━━━ Extracted material
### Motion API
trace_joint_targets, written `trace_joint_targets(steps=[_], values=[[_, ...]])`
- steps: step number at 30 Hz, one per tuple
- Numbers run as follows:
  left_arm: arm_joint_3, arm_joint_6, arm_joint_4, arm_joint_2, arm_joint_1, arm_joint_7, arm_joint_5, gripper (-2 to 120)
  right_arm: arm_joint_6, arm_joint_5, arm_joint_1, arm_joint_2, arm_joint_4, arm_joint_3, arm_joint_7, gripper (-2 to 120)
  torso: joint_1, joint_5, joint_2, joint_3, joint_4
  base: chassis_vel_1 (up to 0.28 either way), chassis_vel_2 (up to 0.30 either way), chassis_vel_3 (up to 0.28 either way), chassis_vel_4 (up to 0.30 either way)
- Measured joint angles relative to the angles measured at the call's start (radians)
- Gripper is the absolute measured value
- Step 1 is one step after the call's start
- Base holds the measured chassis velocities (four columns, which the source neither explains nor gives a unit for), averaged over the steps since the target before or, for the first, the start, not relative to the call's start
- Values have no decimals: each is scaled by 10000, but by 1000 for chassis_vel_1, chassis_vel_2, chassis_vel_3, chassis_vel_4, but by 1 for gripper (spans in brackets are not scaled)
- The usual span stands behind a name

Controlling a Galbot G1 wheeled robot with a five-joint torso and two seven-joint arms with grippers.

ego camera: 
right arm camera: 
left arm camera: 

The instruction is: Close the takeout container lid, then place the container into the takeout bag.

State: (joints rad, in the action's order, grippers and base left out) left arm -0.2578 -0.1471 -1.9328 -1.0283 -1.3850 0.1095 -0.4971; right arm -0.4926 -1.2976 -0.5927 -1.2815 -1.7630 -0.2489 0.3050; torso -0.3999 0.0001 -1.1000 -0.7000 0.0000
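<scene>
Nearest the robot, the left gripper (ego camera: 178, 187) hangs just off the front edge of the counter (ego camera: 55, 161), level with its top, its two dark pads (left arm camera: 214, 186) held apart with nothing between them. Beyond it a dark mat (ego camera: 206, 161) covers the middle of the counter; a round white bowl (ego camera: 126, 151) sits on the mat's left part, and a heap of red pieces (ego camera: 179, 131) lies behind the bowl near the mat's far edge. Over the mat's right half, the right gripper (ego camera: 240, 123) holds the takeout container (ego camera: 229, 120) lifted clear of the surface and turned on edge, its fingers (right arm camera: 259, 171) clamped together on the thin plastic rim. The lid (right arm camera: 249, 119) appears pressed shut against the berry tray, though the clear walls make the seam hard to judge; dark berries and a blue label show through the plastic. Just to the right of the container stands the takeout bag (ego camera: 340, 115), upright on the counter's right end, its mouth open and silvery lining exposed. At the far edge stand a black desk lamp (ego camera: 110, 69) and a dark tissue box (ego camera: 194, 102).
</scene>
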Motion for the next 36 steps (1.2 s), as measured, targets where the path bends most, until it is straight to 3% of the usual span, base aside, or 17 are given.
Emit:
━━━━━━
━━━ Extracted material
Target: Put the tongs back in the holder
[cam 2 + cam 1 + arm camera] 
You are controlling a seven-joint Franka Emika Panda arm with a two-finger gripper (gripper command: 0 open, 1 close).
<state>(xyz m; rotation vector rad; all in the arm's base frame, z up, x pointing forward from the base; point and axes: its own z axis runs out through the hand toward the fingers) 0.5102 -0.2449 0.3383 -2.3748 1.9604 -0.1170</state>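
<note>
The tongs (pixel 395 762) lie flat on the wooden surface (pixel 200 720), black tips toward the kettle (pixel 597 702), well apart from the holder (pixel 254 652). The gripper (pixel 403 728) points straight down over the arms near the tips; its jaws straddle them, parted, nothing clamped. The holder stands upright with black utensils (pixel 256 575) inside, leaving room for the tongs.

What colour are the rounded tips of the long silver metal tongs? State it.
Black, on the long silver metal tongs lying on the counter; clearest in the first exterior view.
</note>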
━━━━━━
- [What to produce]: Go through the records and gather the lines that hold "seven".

- [Answer box]:
Controlling a Galbot G1 wheeled robot with a five-joint torso and two seven-joint arms with grippers.
You are controlling a seven-joint Franka Emika Panda arm with a two-finger gripper (gripper command: 0 open, 1 close).

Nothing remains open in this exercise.